◆ **Task objective**
Although the records contain pictures, the copy must not; reproduce everything else in them exactly.

◆ **Data for analysis**

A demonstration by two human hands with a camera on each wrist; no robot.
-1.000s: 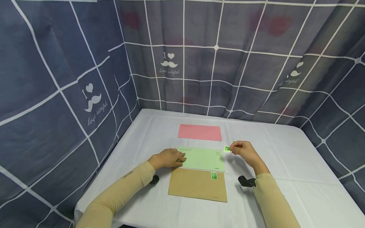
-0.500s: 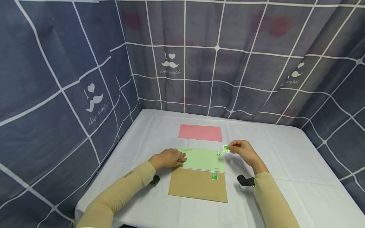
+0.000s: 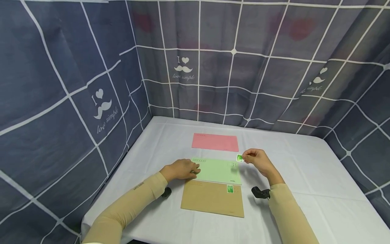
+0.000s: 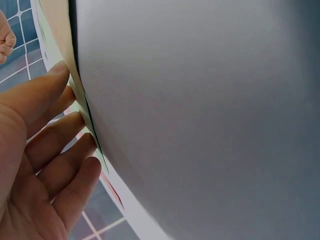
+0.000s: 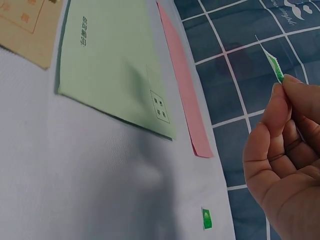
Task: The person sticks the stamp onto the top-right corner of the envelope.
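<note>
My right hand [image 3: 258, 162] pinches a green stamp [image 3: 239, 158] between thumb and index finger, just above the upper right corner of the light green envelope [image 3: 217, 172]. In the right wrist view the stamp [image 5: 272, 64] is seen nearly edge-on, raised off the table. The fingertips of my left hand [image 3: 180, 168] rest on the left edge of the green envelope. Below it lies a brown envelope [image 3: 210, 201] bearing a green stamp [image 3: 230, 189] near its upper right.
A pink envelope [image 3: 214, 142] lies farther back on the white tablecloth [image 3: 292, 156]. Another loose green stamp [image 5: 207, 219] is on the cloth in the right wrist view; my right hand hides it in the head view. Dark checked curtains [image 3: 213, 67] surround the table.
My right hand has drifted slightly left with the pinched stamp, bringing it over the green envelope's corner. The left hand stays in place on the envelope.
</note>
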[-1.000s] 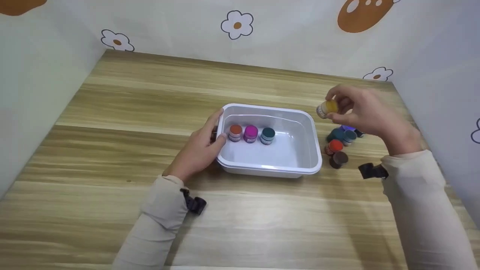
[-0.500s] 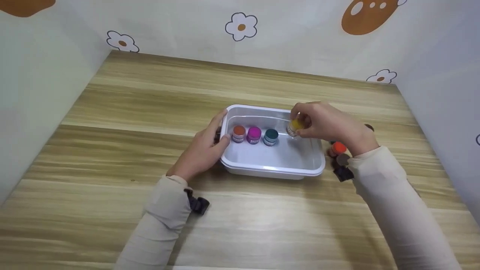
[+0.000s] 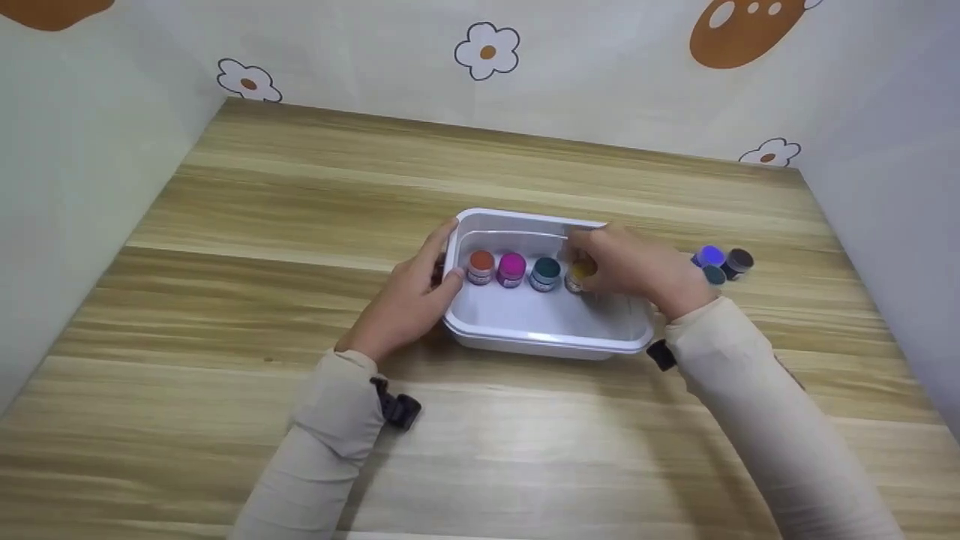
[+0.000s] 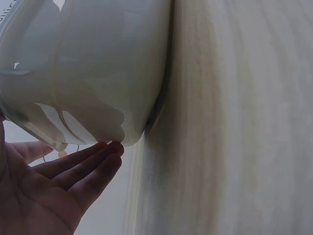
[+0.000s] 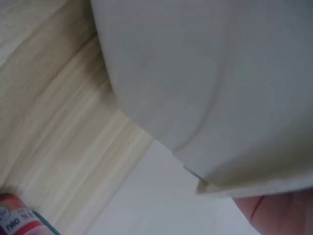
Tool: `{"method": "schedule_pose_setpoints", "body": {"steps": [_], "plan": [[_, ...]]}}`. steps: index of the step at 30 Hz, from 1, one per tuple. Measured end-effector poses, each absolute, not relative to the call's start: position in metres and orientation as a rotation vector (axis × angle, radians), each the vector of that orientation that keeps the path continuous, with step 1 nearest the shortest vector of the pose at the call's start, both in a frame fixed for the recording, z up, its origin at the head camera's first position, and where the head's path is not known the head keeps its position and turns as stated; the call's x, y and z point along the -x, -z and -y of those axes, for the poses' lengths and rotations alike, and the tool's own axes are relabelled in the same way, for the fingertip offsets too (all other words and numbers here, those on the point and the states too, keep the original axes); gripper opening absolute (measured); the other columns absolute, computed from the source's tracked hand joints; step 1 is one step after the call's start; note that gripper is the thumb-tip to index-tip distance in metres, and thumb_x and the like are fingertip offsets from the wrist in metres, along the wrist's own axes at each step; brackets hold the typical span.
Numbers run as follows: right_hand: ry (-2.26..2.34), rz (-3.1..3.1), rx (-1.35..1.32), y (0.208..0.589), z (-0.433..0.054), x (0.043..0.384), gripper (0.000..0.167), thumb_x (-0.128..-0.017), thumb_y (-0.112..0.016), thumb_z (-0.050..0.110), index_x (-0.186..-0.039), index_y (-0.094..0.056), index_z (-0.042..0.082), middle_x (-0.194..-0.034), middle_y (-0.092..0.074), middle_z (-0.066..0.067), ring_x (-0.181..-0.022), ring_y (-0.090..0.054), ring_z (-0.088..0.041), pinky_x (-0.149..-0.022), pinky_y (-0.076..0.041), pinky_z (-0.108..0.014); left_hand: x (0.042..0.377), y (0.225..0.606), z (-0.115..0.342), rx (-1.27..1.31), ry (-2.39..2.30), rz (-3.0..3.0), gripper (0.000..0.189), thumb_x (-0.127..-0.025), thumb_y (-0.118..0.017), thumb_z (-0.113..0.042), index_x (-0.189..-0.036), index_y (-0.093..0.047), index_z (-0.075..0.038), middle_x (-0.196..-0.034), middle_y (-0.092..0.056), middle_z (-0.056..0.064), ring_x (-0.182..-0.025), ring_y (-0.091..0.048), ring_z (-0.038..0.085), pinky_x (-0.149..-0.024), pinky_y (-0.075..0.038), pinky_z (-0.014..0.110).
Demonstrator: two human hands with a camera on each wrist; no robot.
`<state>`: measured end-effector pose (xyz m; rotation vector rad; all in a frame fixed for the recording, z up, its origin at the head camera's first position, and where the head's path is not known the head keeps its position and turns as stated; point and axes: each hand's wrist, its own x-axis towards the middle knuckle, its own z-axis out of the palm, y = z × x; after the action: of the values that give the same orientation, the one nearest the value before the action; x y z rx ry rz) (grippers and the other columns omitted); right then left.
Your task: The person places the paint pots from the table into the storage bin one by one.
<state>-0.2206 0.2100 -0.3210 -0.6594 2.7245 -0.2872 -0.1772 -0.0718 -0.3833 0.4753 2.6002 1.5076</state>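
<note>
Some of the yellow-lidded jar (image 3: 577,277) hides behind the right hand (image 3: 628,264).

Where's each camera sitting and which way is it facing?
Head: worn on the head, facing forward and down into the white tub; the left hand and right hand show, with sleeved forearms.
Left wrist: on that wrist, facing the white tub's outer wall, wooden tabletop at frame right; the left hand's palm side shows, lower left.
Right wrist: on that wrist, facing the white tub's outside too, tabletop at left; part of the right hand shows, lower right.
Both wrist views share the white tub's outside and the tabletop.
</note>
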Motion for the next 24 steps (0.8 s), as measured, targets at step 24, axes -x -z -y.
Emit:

◆ **Result of this task**
A demonstration by two human hands with a camera on each wrist; no robot.
-1.000s: 
-0.500s: 
+0.000s: 
+0.000s: 
+0.000s: 
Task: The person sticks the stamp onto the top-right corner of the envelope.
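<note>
My right hand [image 3: 258, 162] pinches a green stamp [image 3: 239, 158] between thumb and index finger, just above the upper right corner of the light green envelope [image 3: 217, 172]. In the right wrist view the stamp [image 5: 272, 64] is seen nearly edge-on, raised off the table. The fingertips of my left hand [image 3: 180, 168] rest on the left edge of the green envelope. Below it lies a brown envelope [image 3: 210, 201] bearing a green stamp [image 3: 230, 189] near its upper right.
A pink envelope [image 3: 214, 142] lies farther back on the white tablecloth [image 3: 292, 156]. Another loose green stamp [image 5: 207, 219] is on the cloth in the right wrist view; my right hand hides it in the head view. Dark checked curtains [image 3: 213, 67] surround the table.
My right hand has drifted slightly left with the pinched stamp, bringing it over the green envelope's corner. The left hand stays in place on the envelope.
</note>
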[-1.000s] 
[-0.500s] 
[+0.000s] 
[+0.000s] 
[+0.000s] 
Tool: `{"method": "schedule_pose_setpoints", "body": {"steps": [_], "plan": [[_, ...]]}}`. steps: index of the step at 30 Hz, from 1, one per tuple. Measured end-effector poses, each absolute, not relative to the call's start: position in metres and orientation as a rotation vector (axis × angle, radians), each the vector of that orientation that keeps the path continuous, with step 1 nearest the shortest vector of the pose at the call's start, both in a frame fixed for the recording, z up, its origin at the head camera's first position, and where the head's path is not known the head keeps its position and turns as stated; the call's x, y and z point along the -x, -z and -y of those axes, for the poses' lengths and rotations alike, and the tool's own axes are relabelled in the same way, for the fingertip offsets too (all other words and numbers here, those on the point and the states too, keep the original axes); gripper opening absolute (measured); the other columns absolute, computed from the source's tracked hand joints; step 1 is one step after the call's start; note that gripper is the thumb-tip to index-tip distance in metres, and thumb_x and the like are fingertip offsets from the wrist in metres, along the wrist's own axes at each step; brackets hold the typical span.
Numbers run as follows: right_hand: ry (-2.26..2.34), rz (-3.1..3.1), rx (-1.35..1.32), y (0.208..0.589), z (-0.433..0.054), x (0.043..0.384), gripper (0.000..0.167), thumb_x (-0.128..-0.017), thumb_y (-0.112..0.016), thumb_z (-0.050..0.110), index_x (-0.186..-0.039), index_y (-0.094..0.056), index_z (-0.042..0.082), middle_x (-0.194..-0.034), middle_y (-0.092..0.074), middle_z (-0.066..0.067), ring_x (-0.181..-0.022), ring_y (-0.090..0.054), ring_z (-0.088..0.041), pinky_x (-0.149..-0.022), pinky_y (-0.076..0.041), pinky_z (-0.108..0.014); left_hand: x (0.042..0.377), y (0.225..0.606), z (-0.115..0.342), rx (-1.27..1.31), ry (-2.39..2.30), rz (-3.0..3.0), gripper (0.000..0.189), thumb_x (-0.127..-0.025), thumb_y (-0.118..0.017), thumb_z (-0.113..0.042), index_x (-0.189..-0.036), index_y (-0.093..0.047), index_z (-0.075..0.038), middle_x (-0.196..-0.034), middle_y (-0.092..0.056), middle_z (-0.056..0.064), ring_x (-0.182..-0.025), ring_y (-0.091..0.048), ring_z (-0.038..0.085), pinky_x (-0.149..-0.024), pinky_y (-0.075..0.038), pinky_z (-0.014..0.110).
Demonstrator: two human hands with a camera on each wrist; no robot.
`<state>`: measured end-effector pose (xyz m; rotation vector rad; all in a frame fixed for the recording, z up, its origin at the head camera's first position, and where the head's path is not known the head keeps its position and turns as stated; point and axes: each hand's wrist, its own x-axis towards the middle knuckle, its own z-axis out of the palm, y = z × x; after the action: of the values that give the same orientation, the one nearest the value before the action; x y z rx ry rz) (grippers and the other columns omitted); right then left.
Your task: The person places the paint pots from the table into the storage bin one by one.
<state>-0.2206 0.2100 -0.3210 -0.6594 2.7245 -0.2872 -0.1772 -0.0718 -0.3833 0.4753 2.6002 1.5076</state>
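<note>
Some of the yellow-lidded jar (image 3: 577,277) hides behind the right hand (image 3: 628,264).

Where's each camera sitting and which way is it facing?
Head: worn on the head, facing forward and down into the white tub; the left hand and right hand show, with sleeved forearms.
Left wrist: on that wrist, facing the white tub's outer wall, wooden tabletop at frame right; the left hand's palm side shows, lower left.
Right wrist: on that wrist, facing the white tub's outside too, tabletop at left; part of the right hand shows, lower right.
Both wrist views share the white tub's outside and the tabletop.
</note>
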Motion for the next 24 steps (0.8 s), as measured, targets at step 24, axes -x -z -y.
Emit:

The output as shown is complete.